# Work to be completed
For this exercise, the reply is the listing below, reproduced exactly.

# Supplied data
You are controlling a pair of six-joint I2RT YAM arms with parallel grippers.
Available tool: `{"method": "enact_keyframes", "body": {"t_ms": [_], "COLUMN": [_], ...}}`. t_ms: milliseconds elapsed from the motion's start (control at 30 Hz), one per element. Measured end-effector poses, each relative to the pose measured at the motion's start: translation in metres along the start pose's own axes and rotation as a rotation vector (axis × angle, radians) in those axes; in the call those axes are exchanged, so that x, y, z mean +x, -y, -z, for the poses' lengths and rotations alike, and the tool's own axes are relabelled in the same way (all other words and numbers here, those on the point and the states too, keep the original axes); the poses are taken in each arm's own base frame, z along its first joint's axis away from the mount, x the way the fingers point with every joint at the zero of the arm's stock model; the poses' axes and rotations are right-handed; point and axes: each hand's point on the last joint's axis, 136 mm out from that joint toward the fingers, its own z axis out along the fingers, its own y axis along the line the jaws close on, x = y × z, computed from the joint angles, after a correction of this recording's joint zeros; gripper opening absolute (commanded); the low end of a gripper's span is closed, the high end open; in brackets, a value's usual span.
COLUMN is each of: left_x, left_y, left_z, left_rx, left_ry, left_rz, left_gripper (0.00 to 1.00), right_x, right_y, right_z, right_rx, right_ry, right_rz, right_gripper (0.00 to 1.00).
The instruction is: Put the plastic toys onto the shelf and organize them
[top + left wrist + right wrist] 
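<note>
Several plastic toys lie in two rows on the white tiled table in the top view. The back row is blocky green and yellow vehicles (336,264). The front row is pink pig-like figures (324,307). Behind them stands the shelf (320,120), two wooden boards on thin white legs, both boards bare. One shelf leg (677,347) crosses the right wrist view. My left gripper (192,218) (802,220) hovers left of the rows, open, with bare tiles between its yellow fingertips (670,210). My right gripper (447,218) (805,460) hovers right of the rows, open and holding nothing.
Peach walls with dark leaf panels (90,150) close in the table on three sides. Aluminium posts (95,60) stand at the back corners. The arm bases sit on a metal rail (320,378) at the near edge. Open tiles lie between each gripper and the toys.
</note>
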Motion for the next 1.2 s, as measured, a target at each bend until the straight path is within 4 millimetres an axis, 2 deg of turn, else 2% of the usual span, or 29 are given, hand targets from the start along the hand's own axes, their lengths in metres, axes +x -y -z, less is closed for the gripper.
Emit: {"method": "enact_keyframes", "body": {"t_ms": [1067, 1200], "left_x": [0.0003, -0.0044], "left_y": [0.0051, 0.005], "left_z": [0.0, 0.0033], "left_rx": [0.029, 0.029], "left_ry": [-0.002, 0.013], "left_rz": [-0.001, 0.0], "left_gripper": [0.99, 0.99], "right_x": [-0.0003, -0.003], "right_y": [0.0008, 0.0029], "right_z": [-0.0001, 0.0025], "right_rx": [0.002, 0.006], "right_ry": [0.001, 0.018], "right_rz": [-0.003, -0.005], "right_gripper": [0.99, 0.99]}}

# Task result
You are controlling a pair of six-joint I2RT YAM arms with parallel grippers.
Available tool: `{"method": "enact_keyframes", "body": {"t_ms": [_], "COLUMN": [_], ...}}`. t_ms: milliseconds elapsed from the motion's start (control at 30 Hz), one per element. Measured end-effector poses, each relative to the pose measured at the motion's start: translation in metres along the start pose's own axes and rotation as a rotation vector (axis × angle, radians) in those axes; in the call those axes are exchanged, so that x, y, z mean +x, -y, -z, for the poses' lengths and rotations alike, and the tool's own axes are relabelled in the same way (all other words and numbers here, those on the point and the states too, keep the original axes); the poses are taken in each arm's own base frame, z along its first joint's axis away from the mount, x the way the fingers point with every joint at the zero of the arm's stock model; the poses' axes and rotations are right-handed; point and axes: each hand's point on the last joint's axis, 136 mm out from that joint toward the fingers, its own z axis out along the fingers, its own y axis along the line the jaws close on, x = y × z, computed from the joint angles, after a correction of this recording's joint zeros; gripper opening absolute (commanded); the low end of a gripper's span is closed, the high end open; in brackets, a value's usual span.
COLUMN is each of: left_x, left_y, left_z, left_rx, left_ry, left_rz, left_gripper (0.00 to 1.00), right_x, right_y, right_z, right_rx, right_ry, right_rz, right_gripper (0.00 to 1.00).
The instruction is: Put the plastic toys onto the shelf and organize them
[top + left wrist + right wrist] 
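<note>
Several plastic toys lie in two rows on the white tiled table in the top view. The back row is blocky green and yellow vehicles (336,264). The front row is pink pig-like figures (324,307). Behind them stands the shelf (320,120), two wooden boards on thin white legs, both boards bare. One shelf leg (677,347) crosses the right wrist view. My left gripper (192,218) (802,220) hovers left of the rows, open, with bare tiles between its yellow fingertips (670,210). My right gripper (447,218) (805,460) hovers right of the rows, open and holding nothing.
Peach walls with dark leaf panels (90,150) close in the table on three sides. Aluminium posts (95,60) stand at the back corners. The arm bases sit on a metal rail (320,378) at the near edge. Open tiles lie between each gripper and the toys.
</note>
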Motion for the next 1.2 s, as measured, a target at each bend until the straight path is within 4 millimetres an axis, 2 deg of turn, else 2% of the usual span, or 29 are given, hand targets from the start along the hand's own axes, their lengths in metres, axes +x -y -z, less is closed for the gripper.
Emit: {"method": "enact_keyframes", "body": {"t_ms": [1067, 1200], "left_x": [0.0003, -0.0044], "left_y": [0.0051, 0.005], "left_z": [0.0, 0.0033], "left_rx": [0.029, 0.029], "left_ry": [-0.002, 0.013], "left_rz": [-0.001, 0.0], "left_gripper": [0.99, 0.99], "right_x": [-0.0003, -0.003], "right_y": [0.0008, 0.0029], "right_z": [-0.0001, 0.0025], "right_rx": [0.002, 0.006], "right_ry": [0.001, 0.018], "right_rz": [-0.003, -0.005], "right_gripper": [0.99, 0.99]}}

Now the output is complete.